What game soundtrack are you looking to extract? Let us know in the comments! Sources used for this article: Fire Emblem Universe , and various community forums.

The official tool is primarily a cross-platform desktop application

If you want to edit the music tracks or swap out instruments, load your assets into a mobile audio workstation:

: Allows you to load custom .sf2 files directly from your storage to play your exported game sequences.

Many online tools run directly inside your Android web browser (like Chrome or Firefox). You do not need to install anything. Search for online VGM to MIDI converters. Upload your game audio files from your phone's storage. Download the converted MIDI files instantly. 2. Run Linux Emulators on Android

It extracts the instrument samples and saves them as Downloadable Sounds ( .dls ) or SoundFont ( .sf2 ) files, which map the original game instruments to the MIDI notes.

Download and install or Wine for Android from a trusted source.

Launch your Android x86 emulator, navigate to the extracted folder, and run vgmtrans.exe .

Most users perform the "ripping" on a PC to convert proprietary game music into SoundFont2 (SF2)

The software identifies SEQ files (sequences) or SWAR files (samples).
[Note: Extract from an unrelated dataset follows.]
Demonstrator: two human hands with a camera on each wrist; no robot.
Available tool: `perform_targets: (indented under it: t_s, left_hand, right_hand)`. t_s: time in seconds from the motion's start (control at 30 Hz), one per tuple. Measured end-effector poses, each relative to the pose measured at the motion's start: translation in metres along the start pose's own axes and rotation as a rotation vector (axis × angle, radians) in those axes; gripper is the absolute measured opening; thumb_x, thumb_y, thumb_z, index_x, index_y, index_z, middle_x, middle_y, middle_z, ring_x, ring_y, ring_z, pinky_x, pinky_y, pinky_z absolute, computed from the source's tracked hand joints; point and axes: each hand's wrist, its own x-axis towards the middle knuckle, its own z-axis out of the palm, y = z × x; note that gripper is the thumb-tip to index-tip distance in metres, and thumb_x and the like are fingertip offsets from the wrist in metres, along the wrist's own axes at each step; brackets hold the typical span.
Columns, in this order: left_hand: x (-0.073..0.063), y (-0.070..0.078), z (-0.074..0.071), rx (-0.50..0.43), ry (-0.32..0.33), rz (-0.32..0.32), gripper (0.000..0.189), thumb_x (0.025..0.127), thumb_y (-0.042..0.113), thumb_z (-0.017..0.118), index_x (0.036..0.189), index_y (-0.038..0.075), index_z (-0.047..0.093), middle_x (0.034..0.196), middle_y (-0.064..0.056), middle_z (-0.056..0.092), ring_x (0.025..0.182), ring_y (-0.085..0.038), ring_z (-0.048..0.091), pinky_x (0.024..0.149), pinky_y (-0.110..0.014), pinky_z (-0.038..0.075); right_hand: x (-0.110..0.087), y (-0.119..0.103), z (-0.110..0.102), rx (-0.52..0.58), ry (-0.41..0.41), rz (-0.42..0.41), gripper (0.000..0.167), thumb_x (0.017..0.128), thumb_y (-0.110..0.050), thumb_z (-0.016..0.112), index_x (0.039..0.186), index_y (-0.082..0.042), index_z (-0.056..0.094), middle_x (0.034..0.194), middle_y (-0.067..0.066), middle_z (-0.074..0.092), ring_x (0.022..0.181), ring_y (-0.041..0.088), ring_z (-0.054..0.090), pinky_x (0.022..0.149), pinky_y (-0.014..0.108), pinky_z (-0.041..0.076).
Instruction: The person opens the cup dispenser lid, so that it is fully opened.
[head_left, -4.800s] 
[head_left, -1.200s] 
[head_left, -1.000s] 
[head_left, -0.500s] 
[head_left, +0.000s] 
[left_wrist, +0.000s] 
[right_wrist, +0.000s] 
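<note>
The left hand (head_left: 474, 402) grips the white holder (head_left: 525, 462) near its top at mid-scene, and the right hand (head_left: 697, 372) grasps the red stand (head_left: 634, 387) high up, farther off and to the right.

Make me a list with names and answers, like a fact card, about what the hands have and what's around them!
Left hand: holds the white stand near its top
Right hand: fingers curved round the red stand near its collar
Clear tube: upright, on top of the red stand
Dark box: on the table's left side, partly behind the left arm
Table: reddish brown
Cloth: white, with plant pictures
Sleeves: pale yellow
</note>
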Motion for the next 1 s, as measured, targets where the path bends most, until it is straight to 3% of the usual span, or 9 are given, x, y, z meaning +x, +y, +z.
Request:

Preview and Export: Listen to the track and export it.

These features, combined with its robust scanning, inspection, playback, and export tools, have made VGMTrans an indispensable tool for music preservationists, ROM hackers, and game music enthusiasts.

Select the tracks you want and export them to MIDI or WAV/SF2 formats to save them to your device. Limitations

Currently, there is of VGMTrans for Android. VGMTrans is a desktop-based tool primarily designed for Windows, macOS, and Linux to convert sequenced video game music into formats like MIDI and SoundFont.

VGMTrans is famous because it takes those files and splits them into:

VGMTrans (Video Game Music Translator) allows users to extract high-quality, sequenced audio data directly from game ROMs. Unlike a simple recording, it extracts the "instructions" (MIDI) and the "instruments" (SoundFont), allowing for near-perfect recreation and remixing in modern music software. It currently supports a wide array of classic systems: : PlayStation 1 (PS1) and PlayStation 2 (PS2).